То, что он назвал последним усилием оказалось бесконечно долгой экзекуцией — таблетка за глотком, раз за разом — не было сил даже сосчитать их количество.
— А теперь — отдыхай, — он уложил меня обратно и натянул одеяло до самого подбородка. — Отдыхай и помни: что бы там ни было — мы поможем тебе это пережить.
Свет над головой погас. Исчезли лампочки «пристегнуть ремни», двигатели больше не шумели. Что-то приторное обволакивало меня изнутри, пульс не прекращал биться в висках, в пустом желудке булькала вода, лоб покрыла неприятная испарина — становилось слишком жарко для этого места.

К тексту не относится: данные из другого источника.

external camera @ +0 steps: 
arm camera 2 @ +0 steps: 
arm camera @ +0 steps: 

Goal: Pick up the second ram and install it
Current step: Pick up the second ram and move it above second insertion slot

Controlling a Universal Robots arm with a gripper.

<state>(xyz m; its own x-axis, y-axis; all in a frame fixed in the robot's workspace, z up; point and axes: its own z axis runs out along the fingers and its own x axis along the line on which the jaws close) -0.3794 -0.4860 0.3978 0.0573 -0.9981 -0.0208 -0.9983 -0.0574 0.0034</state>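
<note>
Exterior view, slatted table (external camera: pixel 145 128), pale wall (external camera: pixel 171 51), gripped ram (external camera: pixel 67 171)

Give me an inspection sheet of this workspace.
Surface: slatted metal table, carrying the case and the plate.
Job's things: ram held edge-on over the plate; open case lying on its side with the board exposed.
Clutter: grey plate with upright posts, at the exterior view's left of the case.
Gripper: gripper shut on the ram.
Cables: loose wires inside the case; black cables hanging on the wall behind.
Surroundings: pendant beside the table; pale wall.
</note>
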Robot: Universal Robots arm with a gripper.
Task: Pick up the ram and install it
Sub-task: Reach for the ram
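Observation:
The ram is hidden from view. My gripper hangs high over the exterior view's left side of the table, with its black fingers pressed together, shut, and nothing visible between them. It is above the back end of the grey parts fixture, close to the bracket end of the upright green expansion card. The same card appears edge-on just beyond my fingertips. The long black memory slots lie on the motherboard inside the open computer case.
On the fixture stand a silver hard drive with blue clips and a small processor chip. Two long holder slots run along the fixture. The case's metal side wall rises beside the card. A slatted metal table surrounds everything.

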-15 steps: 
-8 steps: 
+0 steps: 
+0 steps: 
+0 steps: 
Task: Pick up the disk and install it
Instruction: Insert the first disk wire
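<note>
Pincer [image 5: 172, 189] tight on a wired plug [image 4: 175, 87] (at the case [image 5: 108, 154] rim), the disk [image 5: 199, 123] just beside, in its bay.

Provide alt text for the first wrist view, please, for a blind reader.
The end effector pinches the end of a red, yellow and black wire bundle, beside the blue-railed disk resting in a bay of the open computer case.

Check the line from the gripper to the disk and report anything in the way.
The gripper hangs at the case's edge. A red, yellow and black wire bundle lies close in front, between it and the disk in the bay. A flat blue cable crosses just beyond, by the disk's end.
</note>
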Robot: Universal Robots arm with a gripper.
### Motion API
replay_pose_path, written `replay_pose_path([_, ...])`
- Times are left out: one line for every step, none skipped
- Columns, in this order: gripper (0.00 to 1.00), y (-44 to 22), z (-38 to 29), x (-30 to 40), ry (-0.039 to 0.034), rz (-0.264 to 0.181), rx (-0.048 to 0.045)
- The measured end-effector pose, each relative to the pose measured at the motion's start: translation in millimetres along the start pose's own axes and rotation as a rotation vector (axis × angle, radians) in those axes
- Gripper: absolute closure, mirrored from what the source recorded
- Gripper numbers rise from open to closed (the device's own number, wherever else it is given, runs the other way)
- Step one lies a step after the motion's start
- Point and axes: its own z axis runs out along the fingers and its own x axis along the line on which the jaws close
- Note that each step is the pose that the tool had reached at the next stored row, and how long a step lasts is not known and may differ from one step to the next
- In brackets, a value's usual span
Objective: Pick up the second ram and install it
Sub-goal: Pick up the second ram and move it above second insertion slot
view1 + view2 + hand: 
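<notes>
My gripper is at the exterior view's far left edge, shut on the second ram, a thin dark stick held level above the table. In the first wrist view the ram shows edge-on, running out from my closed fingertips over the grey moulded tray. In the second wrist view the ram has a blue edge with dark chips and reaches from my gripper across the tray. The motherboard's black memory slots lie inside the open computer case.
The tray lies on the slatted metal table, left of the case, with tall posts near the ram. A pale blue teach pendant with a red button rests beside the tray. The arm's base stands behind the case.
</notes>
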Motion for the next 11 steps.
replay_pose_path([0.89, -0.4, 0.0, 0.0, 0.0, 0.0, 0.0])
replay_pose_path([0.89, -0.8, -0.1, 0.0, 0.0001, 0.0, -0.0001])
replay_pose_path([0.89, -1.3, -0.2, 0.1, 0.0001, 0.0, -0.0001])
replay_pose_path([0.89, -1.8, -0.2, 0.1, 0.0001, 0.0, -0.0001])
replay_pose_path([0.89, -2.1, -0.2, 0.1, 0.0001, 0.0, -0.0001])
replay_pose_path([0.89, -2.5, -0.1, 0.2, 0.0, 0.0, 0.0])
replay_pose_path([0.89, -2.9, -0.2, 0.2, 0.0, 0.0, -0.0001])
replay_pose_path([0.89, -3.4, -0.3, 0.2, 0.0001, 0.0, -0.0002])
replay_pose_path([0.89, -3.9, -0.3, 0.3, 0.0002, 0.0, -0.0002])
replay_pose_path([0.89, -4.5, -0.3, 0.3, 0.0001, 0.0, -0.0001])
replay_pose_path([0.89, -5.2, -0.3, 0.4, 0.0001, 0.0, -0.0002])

— Бет… Я хочу домой, — беззвучный, сломленный голос раздался посреди пугающе тихого салона. Был слышен лишь громкий хруст из-под подошв черных оксфордов; совершенно неуместная обувь для Аляски. Пара круглых, как блюдечки, глаз оглядела длинную мантию, широкий капюшон, что погрузил лицо смерти в вечную тень. Пальцы вновь испуганно сжались на моей руке, всем своим маленьким телом он пытался спрятаться, губы дрожали, еще чуть-чуть, и из глаз покатятся крупные слезы.
Я будто нагишом прыгнула в свежий снег — настолько холодно мне вдруг стало. Обжигающий мороз заскользил вверх по позвоночнику, когда длинные алебастровые пальцы скинули устрашающую мантию с головы… мужчины.